▶ [DESCRIPTION OF THE TASK]: Make an exact copy of the whole listing, but leave its pictures out.

▶ [INFORMATION SHOWN]:
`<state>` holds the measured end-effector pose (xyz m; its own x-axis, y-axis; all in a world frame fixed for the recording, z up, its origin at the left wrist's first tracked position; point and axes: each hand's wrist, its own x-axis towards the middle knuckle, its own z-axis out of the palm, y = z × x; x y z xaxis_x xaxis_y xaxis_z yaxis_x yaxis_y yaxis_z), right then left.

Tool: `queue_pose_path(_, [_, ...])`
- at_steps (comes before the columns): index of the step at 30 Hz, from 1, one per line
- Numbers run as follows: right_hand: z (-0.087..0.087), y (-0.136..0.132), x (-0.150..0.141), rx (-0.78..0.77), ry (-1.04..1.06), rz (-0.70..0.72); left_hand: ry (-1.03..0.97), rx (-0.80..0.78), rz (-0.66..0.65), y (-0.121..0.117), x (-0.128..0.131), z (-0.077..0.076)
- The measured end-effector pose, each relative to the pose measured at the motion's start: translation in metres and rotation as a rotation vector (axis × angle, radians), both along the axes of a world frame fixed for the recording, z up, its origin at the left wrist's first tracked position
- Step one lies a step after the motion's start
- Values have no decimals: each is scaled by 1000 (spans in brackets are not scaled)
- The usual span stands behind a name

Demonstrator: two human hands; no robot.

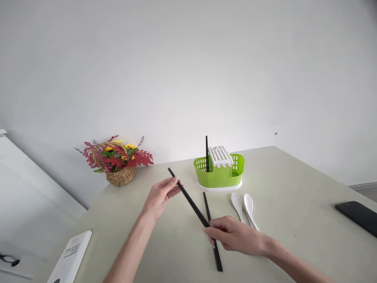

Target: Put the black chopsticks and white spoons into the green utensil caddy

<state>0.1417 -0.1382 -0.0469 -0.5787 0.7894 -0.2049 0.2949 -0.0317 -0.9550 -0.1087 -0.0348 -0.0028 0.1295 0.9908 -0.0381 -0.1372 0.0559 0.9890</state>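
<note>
A pair of black chopsticks slants above the table between my two hands. My left hand pinches it near the thin upper end. Around the lower, thicker end are the closed fingers of my right hand. More black chopsticks lie on the table beneath, partly covered by my right hand. Behind them stands a green utensil caddy with a white slotted top. Black chopsticks stand upright in its left compartment. White spoons lie just beyond my right hand, their handles partly hidden.
A wicker basket of artificial flowers sits at the back left, near the wall. A black phone lies at the right edge of the table. At the front left is a white box-like object with small print.
</note>
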Motion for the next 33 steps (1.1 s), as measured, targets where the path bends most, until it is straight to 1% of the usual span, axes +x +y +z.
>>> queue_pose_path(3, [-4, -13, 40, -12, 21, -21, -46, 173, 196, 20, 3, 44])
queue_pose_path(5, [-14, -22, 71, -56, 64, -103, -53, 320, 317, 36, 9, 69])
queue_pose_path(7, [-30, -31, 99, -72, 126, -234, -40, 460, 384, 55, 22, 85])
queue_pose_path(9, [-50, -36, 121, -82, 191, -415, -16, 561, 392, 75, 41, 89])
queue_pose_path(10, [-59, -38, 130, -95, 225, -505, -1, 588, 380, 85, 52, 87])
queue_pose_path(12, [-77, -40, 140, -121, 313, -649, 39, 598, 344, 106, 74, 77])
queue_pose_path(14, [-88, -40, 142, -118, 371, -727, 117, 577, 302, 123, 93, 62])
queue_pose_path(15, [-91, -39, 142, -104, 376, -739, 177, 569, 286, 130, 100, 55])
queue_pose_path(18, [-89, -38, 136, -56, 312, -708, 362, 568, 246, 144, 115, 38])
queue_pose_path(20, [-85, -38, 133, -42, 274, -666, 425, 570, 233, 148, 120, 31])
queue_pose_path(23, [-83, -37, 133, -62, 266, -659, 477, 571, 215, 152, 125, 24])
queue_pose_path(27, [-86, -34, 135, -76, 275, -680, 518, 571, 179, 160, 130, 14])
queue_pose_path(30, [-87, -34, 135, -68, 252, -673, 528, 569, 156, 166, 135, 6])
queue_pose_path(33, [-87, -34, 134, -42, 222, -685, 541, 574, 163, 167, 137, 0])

▶ [TASK ANSWER]:
`<state>` holds the measured end-effector pose (xyz m; its own x-axis, y-axis; all in a world frame fixed for the recording, z up, its origin at the left wrist's first tracked position; point and axes: each hand's wrist, its own x-axis towards the middle knuckle, its own z-axis out of the palm, y = z × x; x y z xaxis_x xaxis_y xaxis_z yaxis_x yaxis_y yaxis_z), right then left.

Tool: `queue_pose_path(_, [_, ...])`
- at_steps (comes before the columns): index of the step at 30 Hz, from 1, one per line
- Numbers run as follows: right_hand: z (-0.087..0.087), y (-0.136..0.132), x (-0.150..0.141), rx (-0.78..0.77), ry (-1.04..1.06), rz (-0.70..0.72); left_hand: ry (-1.03..0.97), rx (-0.80..0.78), rz (-0.66..0.65), y (-0.121..0.117), x (-0.128..0.131), z (-0.077..0.076)
- The measured end-effector pose, each relative to the pose measured at the motion's start: translation in metres and rotation as a rotation vector (axis × angle, radians), both along the axes of a world frame fixed for the recording, z up, its origin at the left wrist's first tracked position
- Step one lies a step after the motion's start
- Values have no decimals: each is scaled by 1000 (spans in brackets are not scaled)
- The usual span stands behind a name

Demonstrator: two human hands; no robot.


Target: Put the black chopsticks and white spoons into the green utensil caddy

<state>0.1417 -0.1382 -0.0469 -0.5787 0.7894 -0.2049 0.2949 -0.0317 -0.9550 -0.1087 -0.0348 -0.0028 0.1295 0.9908 -0.0381 -0.1372 0.0559 0.9890</state>
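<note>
A pair of black chopsticks slants above the table between my two hands. My left hand pinches it near the thin upper end. Around the lower, thicker end are the closed fingers of my right hand. More black chopsticks lie on the table beneath, partly covered by my right hand. Behind them stands a green utensil caddy with a white slotted top. Black chopsticks stand upright in its left compartment. White spoons lie just beyond my right hand, their handles partly hidden.
A wicker basket of artificial flowers sits at the back left, near the wall. A black phone lies at the right edge of the table. At the front left is a white box-like object with small print.
</note>
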Motion for the next 33 steps (1.1 s), as measured, targets where the path bends most, until it is straight to 1% of the usual span, axes +x +y +z.
>>> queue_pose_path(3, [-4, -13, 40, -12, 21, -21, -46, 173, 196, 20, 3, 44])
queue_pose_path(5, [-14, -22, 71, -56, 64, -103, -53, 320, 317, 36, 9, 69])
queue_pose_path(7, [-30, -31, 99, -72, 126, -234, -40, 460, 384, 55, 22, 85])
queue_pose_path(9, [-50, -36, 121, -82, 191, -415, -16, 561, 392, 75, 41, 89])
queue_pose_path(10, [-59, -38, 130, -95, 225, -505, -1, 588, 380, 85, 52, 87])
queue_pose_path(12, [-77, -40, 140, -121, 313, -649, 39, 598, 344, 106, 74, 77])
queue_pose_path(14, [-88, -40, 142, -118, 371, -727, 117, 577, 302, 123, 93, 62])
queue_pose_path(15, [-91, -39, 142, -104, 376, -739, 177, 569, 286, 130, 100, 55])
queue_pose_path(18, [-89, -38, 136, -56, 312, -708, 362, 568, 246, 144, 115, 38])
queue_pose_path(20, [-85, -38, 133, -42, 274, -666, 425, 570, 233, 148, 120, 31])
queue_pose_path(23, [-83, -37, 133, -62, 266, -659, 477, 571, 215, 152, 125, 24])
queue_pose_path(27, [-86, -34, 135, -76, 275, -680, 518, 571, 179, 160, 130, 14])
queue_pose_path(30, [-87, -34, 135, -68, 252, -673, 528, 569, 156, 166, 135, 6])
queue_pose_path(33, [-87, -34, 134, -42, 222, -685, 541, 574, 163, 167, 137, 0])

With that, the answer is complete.